**Task to complete**
Write out, word for word, every line in the data below from the one containing "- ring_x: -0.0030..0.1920" to the one containing "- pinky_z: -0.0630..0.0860", both of them included.

**Supplied information**
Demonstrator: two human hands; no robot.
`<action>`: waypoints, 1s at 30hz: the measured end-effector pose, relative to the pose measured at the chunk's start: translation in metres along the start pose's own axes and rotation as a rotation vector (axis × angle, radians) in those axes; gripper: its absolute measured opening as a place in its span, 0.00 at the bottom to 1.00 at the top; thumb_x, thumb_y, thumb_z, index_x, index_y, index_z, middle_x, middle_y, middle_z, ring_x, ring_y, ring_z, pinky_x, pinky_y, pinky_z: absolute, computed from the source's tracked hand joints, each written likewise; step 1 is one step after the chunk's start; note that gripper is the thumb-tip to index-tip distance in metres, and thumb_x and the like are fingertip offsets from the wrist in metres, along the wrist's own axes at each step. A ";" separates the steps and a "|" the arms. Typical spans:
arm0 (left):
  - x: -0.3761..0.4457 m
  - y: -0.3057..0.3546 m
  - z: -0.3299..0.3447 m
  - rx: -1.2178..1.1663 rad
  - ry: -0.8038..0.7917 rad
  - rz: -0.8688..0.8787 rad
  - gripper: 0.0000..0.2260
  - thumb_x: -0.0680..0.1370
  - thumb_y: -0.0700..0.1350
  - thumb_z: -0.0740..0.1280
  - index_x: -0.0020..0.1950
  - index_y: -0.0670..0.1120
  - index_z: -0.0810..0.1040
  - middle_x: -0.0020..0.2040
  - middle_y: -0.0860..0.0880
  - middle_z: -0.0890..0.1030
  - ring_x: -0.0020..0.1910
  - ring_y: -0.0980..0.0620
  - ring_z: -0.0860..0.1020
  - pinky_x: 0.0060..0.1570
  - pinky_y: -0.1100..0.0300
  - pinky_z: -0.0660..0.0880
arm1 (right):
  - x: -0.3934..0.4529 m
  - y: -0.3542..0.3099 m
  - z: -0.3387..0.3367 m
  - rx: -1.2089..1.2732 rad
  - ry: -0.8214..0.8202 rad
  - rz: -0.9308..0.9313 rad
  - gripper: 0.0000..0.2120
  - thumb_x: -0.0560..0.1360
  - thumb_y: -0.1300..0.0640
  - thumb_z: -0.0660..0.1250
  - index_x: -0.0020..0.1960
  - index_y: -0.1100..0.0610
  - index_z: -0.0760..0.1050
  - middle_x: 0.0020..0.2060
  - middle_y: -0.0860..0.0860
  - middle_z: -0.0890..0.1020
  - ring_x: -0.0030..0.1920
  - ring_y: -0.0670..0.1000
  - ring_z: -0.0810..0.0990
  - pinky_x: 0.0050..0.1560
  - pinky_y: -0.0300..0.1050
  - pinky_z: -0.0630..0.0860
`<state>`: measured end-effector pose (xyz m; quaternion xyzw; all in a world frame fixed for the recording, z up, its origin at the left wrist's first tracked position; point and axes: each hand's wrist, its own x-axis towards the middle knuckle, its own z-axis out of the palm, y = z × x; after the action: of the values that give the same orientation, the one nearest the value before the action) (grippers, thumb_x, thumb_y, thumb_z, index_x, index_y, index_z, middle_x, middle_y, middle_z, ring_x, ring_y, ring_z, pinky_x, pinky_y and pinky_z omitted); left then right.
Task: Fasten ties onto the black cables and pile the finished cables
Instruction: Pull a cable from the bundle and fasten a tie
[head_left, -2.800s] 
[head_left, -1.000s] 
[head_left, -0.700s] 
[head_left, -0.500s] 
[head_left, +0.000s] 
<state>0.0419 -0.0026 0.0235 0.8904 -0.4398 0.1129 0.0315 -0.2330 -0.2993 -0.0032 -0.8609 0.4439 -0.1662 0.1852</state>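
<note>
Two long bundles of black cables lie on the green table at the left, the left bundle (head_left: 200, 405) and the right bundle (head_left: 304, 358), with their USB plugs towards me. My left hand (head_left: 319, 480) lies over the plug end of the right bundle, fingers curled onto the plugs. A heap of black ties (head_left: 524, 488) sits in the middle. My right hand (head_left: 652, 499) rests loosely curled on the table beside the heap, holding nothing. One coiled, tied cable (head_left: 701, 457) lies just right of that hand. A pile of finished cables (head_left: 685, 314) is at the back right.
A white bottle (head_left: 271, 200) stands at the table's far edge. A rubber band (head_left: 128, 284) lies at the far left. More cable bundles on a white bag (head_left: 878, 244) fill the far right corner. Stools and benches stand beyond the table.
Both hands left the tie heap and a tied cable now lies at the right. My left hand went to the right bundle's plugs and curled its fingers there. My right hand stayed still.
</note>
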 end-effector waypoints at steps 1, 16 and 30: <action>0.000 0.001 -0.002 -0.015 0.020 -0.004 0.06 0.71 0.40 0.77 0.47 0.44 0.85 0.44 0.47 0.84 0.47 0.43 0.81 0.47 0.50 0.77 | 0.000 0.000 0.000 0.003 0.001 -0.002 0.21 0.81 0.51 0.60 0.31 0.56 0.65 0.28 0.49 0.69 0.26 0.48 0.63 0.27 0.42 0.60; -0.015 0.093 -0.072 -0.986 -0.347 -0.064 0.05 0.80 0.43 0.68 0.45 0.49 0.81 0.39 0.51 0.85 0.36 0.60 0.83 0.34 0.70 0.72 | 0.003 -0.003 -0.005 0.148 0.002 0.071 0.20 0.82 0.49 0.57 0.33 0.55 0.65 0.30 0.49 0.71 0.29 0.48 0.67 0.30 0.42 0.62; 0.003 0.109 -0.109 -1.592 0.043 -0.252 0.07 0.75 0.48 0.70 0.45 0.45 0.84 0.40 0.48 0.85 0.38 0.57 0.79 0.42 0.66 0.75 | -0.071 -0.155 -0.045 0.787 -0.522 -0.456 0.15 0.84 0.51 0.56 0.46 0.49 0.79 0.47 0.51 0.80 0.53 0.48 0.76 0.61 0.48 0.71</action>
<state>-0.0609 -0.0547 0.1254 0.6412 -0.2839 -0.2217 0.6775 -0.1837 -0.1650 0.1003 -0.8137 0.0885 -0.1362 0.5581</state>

**Response for this exercise**
  - ring_x: -0.0030..0.1920
  - ring_y: -0.0670..0.1000
  - ring_z: -0.0810..0.0990
  - pinky_x: 0.0050..0.1560
  - pinky_y: -0.0300..0.1050
  - pinky_z: -0.0630..0.0860

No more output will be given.